The latter smiled. “No; I thank you—what is the good in searching for something that isn’t there!”—then he turned upon Armand. “I assume you brought the box here,” pointing to the table, “and that you found it in the vault, where it is always kept—may I inquire how you got into the vault?”
“Through the door,” said the Archduke dryly.
“Then you know the combination—something the King never told even me. Observe, my lords, the logic of opportunity!”
But Armand shook his head. “No,” said he, “I do not know the combination.”
And Lotzen, seeing suddenly the pit that yawned for him if he pursued farther, simply smiled incredulously and turned away.
The old Count, however, saw it too, and had no mind to let the opportunity slip.
“Who opened the door?” he asked bluntly.
“Her Royal Highness the Princess,” said the Archduke.
And Epping nodded in undisguised satisfaction; while Ferdinand of Lotzen, sauntering nonchalantly over to the nearest window, cursed him under his breath for a meddler and a fool.

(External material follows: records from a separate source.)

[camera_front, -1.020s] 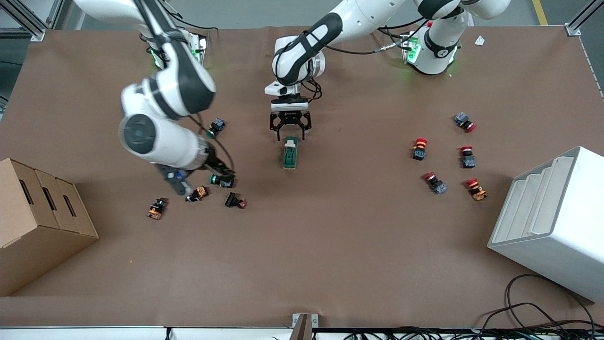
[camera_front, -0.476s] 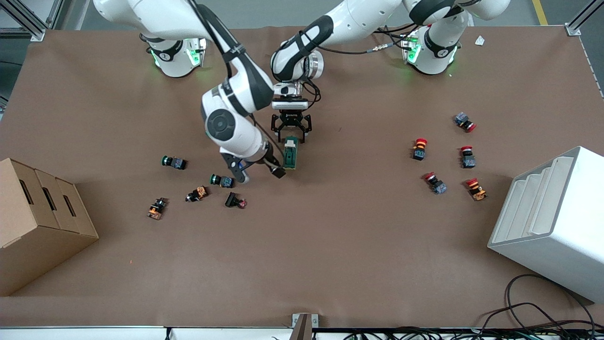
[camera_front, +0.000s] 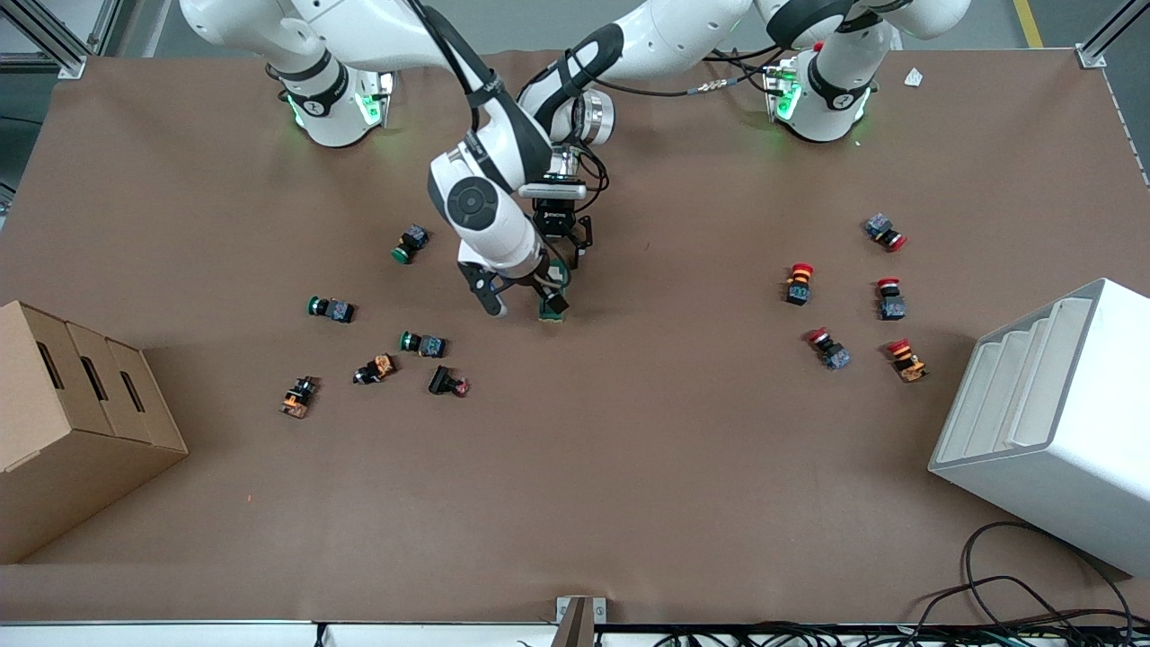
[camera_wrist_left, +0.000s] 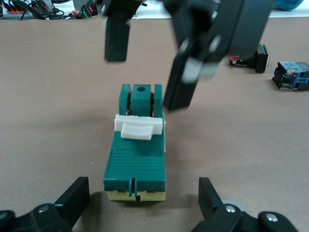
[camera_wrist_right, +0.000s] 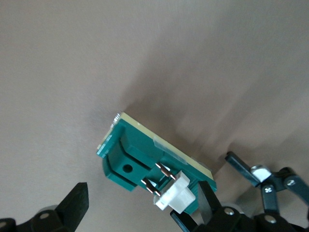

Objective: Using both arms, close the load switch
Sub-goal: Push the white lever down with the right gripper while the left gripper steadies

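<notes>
The load switch (camera_front: 547, 314) is a dark green block with a white lever, lying mid-table; the right arm's hand covers most of it in the front view. My right gripper (camera_front: 524, 304) is open over the switch's end nearer the front camera. In the right wrist view the switch (camera_wrist_right: 140, 150) lies between my open right gripper (camera_wrist_right: 140, 208), with its white lever (camera_wrist_right: 176, 195) close to one finger (camera_wrist_right: 208, 205). My left gripper (camera_front: 561, 254) is open at the switch's end nearer the bases. In the left wrist view the switch (camera_wrist_left: 136, 157) lies before the open left gripper (camera_wrist_left: 140, 203).
Green-capped buttons (camera_front: 412, 243) (camera_front: 331, 309) (camera_front: 422, 343), orange ones (camera_front: 375, 368) (camera_front: 298, 396) and a black one (camera_front: 446, 383) lie toward the right arm's end. Red-capped buttons (camera_front: 799, 283) (camera_front: 891, 299) lie toward the left arm's end. A cardboard box (camera_front: 72, 422) and a white bin (camera_front: 1051, 422) flank the table.
My right arm swung from the button cluster across to the load switch, and its open gripper now straddles the switch. My left gripper stayed at the switch's end nearer the bases, shifting slightly toward them.
</notes>
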`<state>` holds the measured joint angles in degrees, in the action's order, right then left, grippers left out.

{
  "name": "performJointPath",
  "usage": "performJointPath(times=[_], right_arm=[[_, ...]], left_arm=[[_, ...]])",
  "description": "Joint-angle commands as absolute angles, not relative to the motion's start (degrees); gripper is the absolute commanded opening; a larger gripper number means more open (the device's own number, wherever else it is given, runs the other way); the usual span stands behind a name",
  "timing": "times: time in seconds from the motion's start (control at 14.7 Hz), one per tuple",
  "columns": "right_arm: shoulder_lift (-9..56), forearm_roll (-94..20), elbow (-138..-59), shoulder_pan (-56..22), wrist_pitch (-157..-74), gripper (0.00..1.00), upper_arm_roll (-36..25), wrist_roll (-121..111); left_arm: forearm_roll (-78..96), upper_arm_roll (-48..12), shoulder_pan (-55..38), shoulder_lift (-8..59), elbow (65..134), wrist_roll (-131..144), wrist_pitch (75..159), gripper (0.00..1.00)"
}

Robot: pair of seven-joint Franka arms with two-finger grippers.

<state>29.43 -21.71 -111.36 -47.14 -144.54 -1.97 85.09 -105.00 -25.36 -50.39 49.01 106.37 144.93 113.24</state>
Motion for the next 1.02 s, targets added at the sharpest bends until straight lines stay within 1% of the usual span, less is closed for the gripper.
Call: performJointPath(times=[0.0,0.27,0.82,0.95], right_arm=[[31.3,-23.4,-111.8,-49.3,-147.6,1.00,-2.6,86.2],[32.8,-23.5,-110.6,-50.0,-148.7,1.00,-2.6,87.9],[33.9,-23.0,-104.1,-45.4,-147.8,1.00,-2.8,86.7],[35.2,-22.8,-102.7,-45.1,-147.8,1.00,-2.8,86.8]], left_arm=[[-106.5,-25.0,-50.4,52.2,105.7,147.5,114.4,0.98],[-106.6,-25.0,-50.4,52.3,105.7,147.6,114.4,0.99],[-106.6,-24.9,-50.1,52.2,105.6,147.6,114.3,0.99],[-106.6,-24.8,-49.9,52.3,105.6,147.6,114.4,0.99]])
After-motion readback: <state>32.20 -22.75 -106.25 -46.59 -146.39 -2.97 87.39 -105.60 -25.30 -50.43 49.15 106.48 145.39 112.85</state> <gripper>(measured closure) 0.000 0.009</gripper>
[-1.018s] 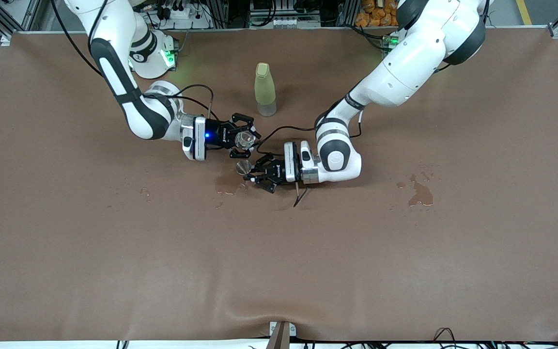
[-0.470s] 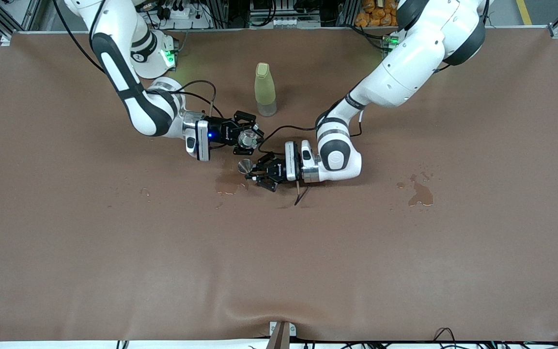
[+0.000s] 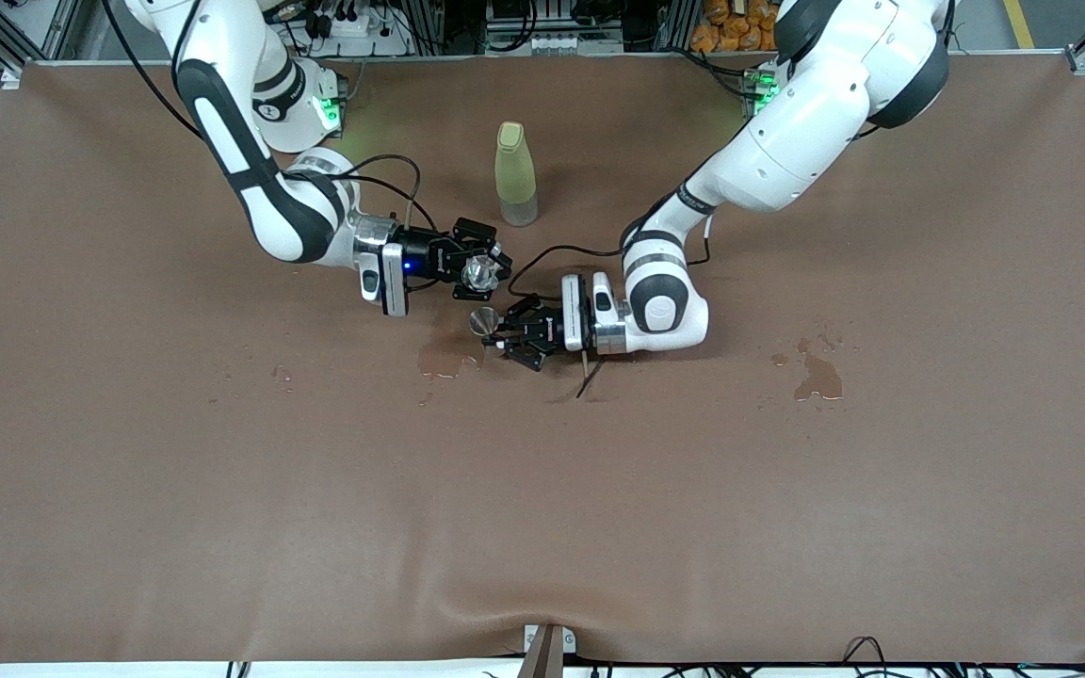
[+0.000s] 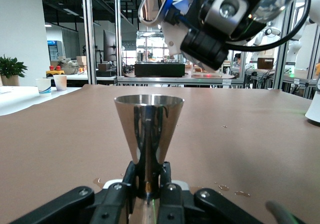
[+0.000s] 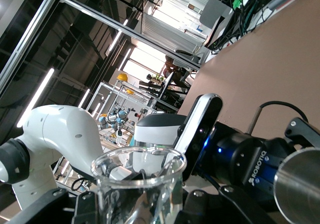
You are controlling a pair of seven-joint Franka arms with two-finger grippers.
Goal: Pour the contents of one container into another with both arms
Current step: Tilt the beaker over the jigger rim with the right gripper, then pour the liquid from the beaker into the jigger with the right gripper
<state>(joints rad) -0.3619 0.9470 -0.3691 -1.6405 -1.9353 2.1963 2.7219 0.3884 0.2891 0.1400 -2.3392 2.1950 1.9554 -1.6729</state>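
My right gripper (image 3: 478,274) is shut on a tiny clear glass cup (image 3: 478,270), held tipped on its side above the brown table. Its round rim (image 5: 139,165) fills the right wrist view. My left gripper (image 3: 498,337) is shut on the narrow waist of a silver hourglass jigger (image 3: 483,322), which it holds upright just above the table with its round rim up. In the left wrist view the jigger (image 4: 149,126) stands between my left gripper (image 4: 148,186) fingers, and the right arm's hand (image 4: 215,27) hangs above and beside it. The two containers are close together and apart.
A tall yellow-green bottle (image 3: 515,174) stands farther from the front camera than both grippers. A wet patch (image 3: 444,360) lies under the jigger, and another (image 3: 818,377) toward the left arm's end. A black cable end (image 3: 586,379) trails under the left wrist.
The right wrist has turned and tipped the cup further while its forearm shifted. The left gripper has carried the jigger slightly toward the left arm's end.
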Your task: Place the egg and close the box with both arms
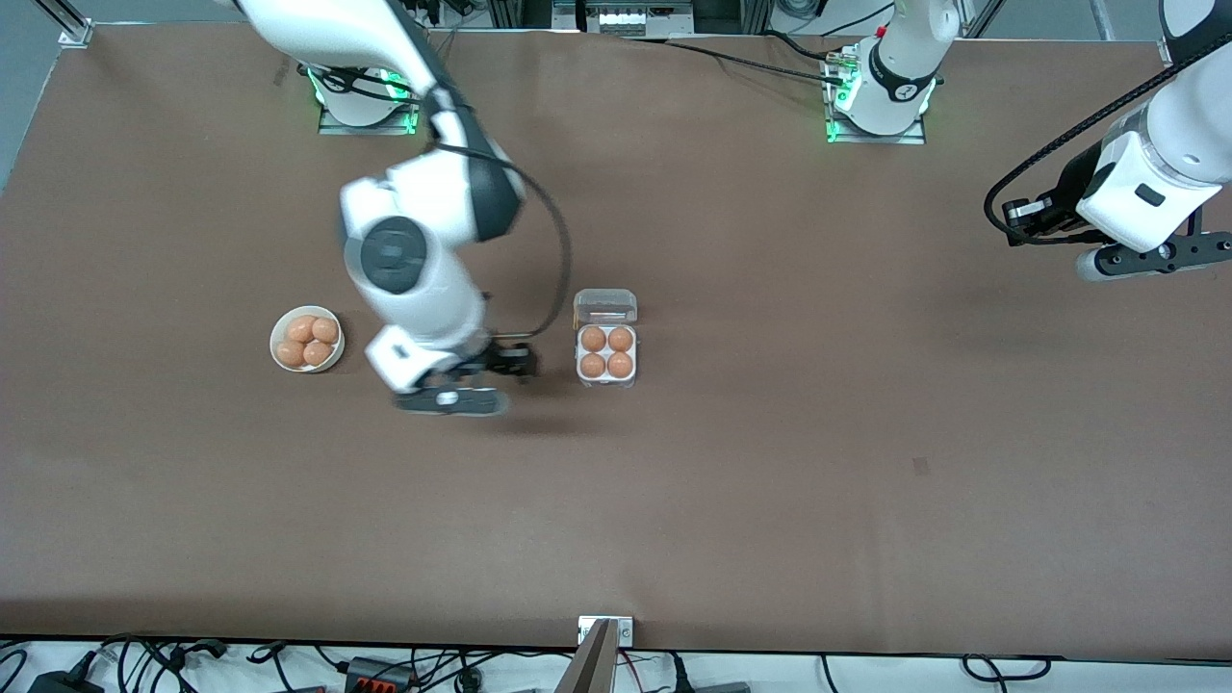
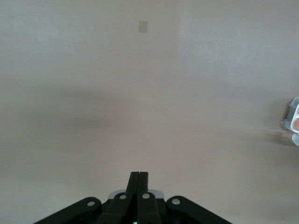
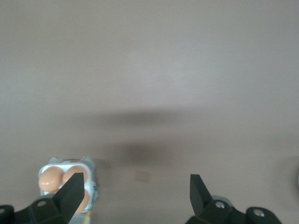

As the Duke had predicted, the search of the King’s apartments and the vault proved barren; and then, his particular servants and such attendants as were in the Palace were summoned and examined, and also without result; indeed none of them remembered having seen either box or Book—save one: Adolph, Frederick’s valet. He said that, recently, his master had spent many hours in the evenings studying the Laws, going through them with great care, making notations and marking certain pages with slips of paper; that no one else was ever present at such times, and once, when he had unthinkingly approached the desk, the King had angrily bade him leave the room. Asked when he had last seen the Book, he answered the fourth day before His Majesty’s demise; which, he added, he felt sure was also the last time it had been used; but admitting, frankly, when pressed by the Archduke, that his only reason for so thinking was that he had not seen it in that interval.